I dragged a mini Rapala plug rather half-heartedly, and completely unsuccessfully, for much of the twelve miles down to the open sea. I do enjoy this type of trip though-from a freshwater inland river with nesting swans and ducklings, down through beautiful sweeping wooded valley with egrets and herons, and then out through the busy coastal town into the open sea.

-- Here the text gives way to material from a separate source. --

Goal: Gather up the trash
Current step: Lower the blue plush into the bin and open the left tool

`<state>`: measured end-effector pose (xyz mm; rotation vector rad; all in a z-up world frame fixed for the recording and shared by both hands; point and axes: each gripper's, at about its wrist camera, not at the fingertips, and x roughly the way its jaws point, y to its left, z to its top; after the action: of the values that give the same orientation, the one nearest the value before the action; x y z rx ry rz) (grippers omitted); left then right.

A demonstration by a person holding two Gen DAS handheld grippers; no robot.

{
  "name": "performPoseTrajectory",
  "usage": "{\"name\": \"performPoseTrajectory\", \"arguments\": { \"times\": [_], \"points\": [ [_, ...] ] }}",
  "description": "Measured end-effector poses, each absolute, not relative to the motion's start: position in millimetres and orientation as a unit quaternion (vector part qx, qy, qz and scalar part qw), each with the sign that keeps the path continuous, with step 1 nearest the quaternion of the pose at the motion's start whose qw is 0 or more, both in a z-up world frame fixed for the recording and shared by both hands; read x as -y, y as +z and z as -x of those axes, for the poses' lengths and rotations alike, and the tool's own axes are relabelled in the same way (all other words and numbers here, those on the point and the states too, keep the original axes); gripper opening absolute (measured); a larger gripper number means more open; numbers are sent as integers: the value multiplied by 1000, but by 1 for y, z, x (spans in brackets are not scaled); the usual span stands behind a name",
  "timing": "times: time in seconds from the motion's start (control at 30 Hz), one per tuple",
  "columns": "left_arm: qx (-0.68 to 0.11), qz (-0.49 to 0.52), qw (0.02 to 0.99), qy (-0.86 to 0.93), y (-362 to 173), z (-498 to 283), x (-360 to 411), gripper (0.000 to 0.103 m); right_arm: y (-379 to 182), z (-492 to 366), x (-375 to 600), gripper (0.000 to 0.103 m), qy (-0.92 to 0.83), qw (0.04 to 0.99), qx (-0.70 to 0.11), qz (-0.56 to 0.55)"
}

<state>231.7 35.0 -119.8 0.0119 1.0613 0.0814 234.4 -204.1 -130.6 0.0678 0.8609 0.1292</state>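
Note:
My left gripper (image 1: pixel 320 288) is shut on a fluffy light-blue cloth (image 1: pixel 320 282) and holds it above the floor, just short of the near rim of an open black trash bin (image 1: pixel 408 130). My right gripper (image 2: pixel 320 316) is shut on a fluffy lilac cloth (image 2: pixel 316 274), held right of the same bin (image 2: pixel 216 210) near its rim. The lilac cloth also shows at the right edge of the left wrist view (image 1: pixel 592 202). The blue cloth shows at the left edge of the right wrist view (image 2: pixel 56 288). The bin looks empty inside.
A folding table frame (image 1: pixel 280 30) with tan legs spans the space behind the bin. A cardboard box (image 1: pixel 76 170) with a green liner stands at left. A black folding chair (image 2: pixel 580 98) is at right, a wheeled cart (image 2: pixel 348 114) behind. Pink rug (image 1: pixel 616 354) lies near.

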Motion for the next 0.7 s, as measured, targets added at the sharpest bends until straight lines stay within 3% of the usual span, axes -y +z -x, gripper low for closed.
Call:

Smooth paddling at Dittisham
Smooth paddling at Dittisham

My heart squelched when a seal exhaled very loudly inches behind my kayak. This happens alot but it still makes me jump. This particular seal was very friendly and swam on its back just underneath the surface looking up at me, before stopping to sniff something on the nose of my kayak.

Overfriendly seal
Overfriendly seal

Dartmouth is probably the most interesting town I have yet paddled through-bustling and noisy ( I am convinced that every boatyard has a very powerful audio system playing a CD of the whine of a sanding disc while the unseen workers within sit around drinking tea and watching Britain’s got talent) and loads of colourful houses stacked up the hills on both sides.

Dartmouth ferry
Dartmouth ferry

I switched my lure to a rubber sandeel when I emerged into the sea and had soon caught a couple of smallish pollack. Do you never catch anything else,you ask? Mmmmm….its a fare question. Generally not would be the fare answer. But wait! Not all pollack are the same-one of these had miniscule black spots on its back:

Dotty pollack
Dotty pollack

I flogged round a headland towards Stoke Fleming into a howling headwind. Not sure why ‘cos it wasn’t much fun. I got fed up so about turned for the mere fifteen mile homeward journey.

Aha , my first mackerel of the season during a five minute bottom fishing break.P5060442 Nice to be able to have fresh mackerel fillets on toast again. Keeps your brain cells healthy with all that alpha omega oil stuff. (actually they sat in the fridge for a week then went out for the local badger).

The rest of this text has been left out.